**TO DO:** Produce an exact copy of the first line of the data below and each line after it, please, up to and including the one with "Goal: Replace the".

--- SUPPLIED RECORDS Enclosed Below ---

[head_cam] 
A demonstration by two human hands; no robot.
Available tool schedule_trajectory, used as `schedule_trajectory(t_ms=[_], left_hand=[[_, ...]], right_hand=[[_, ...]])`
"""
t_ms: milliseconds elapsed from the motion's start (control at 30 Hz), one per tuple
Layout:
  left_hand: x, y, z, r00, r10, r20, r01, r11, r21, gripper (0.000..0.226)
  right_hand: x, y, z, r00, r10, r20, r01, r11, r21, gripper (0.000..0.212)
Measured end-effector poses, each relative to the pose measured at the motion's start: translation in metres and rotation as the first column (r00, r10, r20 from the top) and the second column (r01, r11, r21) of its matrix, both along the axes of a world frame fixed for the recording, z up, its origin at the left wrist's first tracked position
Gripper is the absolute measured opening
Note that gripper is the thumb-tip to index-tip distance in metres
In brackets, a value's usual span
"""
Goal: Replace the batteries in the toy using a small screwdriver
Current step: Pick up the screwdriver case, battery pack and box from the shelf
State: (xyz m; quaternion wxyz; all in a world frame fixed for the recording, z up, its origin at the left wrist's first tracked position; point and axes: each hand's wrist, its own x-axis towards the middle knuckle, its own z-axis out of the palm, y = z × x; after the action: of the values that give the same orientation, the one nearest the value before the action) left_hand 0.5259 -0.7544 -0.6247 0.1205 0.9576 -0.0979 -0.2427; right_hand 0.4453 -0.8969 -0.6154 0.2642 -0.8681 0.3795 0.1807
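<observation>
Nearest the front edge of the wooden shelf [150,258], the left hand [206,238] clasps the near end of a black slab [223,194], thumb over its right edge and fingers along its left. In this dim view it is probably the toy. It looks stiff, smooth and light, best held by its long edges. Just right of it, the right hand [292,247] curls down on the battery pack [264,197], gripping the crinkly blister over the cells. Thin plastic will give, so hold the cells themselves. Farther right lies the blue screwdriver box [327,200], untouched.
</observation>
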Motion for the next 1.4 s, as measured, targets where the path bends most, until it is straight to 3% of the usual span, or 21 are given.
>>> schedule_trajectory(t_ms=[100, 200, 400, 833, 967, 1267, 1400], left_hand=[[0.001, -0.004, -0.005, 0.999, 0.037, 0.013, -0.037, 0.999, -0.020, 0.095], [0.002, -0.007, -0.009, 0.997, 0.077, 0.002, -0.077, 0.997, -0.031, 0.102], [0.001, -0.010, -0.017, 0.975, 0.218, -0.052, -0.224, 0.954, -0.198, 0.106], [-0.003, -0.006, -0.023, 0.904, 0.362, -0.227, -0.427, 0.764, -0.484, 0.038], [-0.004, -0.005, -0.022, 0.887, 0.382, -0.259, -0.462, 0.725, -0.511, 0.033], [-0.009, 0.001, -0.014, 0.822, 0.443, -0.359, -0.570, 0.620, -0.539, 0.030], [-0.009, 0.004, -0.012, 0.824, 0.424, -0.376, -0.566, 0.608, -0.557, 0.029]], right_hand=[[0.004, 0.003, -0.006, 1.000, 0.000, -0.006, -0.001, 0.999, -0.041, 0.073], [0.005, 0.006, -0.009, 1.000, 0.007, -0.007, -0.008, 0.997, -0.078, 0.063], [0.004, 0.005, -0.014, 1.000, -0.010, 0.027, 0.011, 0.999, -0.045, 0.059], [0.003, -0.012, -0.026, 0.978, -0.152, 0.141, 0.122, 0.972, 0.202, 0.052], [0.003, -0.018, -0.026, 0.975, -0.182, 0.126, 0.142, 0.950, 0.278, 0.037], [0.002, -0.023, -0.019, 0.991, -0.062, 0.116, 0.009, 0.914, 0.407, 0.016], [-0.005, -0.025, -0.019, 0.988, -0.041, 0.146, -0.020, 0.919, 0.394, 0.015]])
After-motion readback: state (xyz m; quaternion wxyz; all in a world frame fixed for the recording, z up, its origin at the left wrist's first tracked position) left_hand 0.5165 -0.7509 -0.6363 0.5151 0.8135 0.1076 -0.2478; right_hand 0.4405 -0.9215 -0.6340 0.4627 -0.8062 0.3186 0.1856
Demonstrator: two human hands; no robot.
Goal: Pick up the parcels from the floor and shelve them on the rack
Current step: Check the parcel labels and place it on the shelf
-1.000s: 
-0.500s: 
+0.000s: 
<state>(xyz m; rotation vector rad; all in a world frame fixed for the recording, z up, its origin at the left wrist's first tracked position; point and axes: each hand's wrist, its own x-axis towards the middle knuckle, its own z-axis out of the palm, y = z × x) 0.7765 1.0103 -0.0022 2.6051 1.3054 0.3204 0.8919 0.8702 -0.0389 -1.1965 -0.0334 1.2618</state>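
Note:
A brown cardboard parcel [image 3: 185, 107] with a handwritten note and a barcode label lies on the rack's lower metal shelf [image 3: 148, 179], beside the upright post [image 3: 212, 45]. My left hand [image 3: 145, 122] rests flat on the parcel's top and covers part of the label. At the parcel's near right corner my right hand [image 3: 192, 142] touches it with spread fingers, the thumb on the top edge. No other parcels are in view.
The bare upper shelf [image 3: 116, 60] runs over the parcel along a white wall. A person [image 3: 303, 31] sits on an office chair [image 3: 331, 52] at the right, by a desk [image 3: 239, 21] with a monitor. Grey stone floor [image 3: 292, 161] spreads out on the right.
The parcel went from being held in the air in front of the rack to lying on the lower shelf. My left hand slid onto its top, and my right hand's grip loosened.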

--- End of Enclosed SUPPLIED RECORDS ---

**SOLUTION TO THE PROBLEM:**
[head_cam] 
A demonstration by two human hands; no robot.
Available tool schedule_trajectory, used as `schedule_trajectory(t_ms=[_], left_hand=[[_, ...]], right_hand=[[_, ...]])`
"""
t_ms: milliseconds elapsed from the motion's start (control at 30 Hz), one per tuple
Layout:
  left_hand: x, y, z, r00, r10, r20, r01, r11, r21, gripper (0.000..0.226)
  right_hand: x, y, z, r00, r10, r20, r01, r11, r21, gripper (0.000..0.212)
Measured end-effector poses, each relative to the pose measured at the motion's start: translation in metres and rotation as the first column (r00, r10, r20 from the top) and the second column (r01, r11, r21) of its matrix, both along the axes of a world frame fixed for the recording, z up, its origin at the left wrist's first tracked position
Gripper is the absolute measured opening
Note that gripper is the thumb-tip to index-tip distance in metres
In brackets, a value's usual span
"""
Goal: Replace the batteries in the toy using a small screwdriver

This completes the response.